There are broadly two categories of case in which the Secretary of State might do this. The first is where, as a result of exercising his rights to subscribe for shares in a rights issue or to convert securities into shares, the Government shareholding inadvertently exceeded the target investment limit. The Secretary of State would then be required to dispose of the excess shares by Clause 7(6). Secondly, the Government might decide, as a matter of policy, to reduce their shareholding. Having taken the decision to dispose of shares, the Secretary of State would take account of a wide range of factors in deciding the exact form and timing of the disposal.

So far as foreign ownership is concerned, the directors of the company will have to ensure, in accordance with the articles of association, that not more than 15 per cent. of the voting shares are foreign held, so there will be no need for the Secretary of State to take special precautions. The directors will not register any transfer of a share if they do not receive a declaration as to whether the transferee is or is not a foreigner; and they will be required not to register one if it appears to them that, if the transfer were to be registered, the 15 per cent. limit would be breached. If, notwithstanding these safeguards, the 15 per cent. limit were exceeded the directors would disfranchise the excess foreign shares held and sell them.

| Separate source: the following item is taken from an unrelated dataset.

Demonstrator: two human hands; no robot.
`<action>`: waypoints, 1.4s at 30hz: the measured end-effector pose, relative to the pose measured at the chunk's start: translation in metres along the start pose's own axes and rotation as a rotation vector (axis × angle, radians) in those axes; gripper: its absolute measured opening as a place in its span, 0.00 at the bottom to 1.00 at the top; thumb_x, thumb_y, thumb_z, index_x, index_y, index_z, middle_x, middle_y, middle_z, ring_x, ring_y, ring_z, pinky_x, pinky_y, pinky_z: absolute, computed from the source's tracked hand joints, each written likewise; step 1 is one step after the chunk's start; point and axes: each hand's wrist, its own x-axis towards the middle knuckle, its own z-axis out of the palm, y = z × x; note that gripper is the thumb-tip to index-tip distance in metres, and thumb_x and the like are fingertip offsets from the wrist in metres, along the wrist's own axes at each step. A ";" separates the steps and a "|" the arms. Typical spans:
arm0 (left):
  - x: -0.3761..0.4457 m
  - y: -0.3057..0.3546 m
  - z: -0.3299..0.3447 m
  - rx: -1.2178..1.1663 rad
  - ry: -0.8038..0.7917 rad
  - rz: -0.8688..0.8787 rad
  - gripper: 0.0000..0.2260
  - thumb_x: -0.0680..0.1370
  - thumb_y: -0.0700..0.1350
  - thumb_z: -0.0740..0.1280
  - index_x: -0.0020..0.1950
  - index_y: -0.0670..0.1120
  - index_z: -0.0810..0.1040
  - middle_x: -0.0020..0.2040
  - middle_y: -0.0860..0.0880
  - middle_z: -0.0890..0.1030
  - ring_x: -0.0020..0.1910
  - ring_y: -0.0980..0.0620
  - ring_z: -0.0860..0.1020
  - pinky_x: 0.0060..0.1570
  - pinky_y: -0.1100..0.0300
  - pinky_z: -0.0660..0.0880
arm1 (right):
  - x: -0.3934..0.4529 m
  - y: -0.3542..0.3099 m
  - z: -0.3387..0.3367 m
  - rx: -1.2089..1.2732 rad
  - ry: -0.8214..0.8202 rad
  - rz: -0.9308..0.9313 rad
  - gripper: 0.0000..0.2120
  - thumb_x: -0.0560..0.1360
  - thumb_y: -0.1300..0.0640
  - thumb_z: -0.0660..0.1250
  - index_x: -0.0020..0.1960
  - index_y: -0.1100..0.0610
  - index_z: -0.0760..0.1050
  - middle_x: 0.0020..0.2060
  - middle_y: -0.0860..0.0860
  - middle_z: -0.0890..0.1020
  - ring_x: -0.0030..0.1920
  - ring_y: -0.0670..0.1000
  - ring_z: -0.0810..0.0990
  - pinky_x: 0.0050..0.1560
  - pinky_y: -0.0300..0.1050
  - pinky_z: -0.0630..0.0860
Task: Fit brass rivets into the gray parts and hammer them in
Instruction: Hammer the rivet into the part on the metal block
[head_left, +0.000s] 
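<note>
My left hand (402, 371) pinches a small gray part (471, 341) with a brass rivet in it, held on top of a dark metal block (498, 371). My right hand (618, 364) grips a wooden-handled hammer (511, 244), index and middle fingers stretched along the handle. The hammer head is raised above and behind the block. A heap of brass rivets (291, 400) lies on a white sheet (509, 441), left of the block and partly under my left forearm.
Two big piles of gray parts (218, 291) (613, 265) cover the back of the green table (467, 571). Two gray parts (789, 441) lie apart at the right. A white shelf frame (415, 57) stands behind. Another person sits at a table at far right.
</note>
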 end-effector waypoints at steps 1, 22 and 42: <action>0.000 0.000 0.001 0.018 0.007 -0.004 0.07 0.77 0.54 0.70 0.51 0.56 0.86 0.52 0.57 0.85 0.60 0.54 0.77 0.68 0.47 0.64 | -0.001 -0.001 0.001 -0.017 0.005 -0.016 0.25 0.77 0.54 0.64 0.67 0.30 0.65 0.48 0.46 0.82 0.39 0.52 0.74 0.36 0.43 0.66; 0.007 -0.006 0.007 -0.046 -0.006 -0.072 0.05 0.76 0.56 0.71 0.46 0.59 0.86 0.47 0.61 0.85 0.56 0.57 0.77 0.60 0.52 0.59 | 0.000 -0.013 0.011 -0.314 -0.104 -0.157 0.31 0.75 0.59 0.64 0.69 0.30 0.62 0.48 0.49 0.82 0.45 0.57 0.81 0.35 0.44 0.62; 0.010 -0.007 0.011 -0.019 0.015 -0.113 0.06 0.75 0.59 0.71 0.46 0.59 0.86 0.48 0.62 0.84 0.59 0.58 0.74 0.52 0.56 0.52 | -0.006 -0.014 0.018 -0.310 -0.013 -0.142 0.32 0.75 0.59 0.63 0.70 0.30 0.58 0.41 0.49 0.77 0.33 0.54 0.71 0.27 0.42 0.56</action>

It will, of course, be the Government's intention, in the arranging of any dis- posal of their shares, to obtain the best possible price consistent with fulfilling the obligation to ensure that the target investment limit is observed. It is for this reason that Clause 7(6) includes the words"as soon … as … reasonably practicable ". It obliges the Secretary of State to sell the shares, but it enables him to defer their sale for a short period in order to obtain their true market value unaffected by the dealings in the rights which will no doubt have occurred. The timing will obviously depend upon the particular situation.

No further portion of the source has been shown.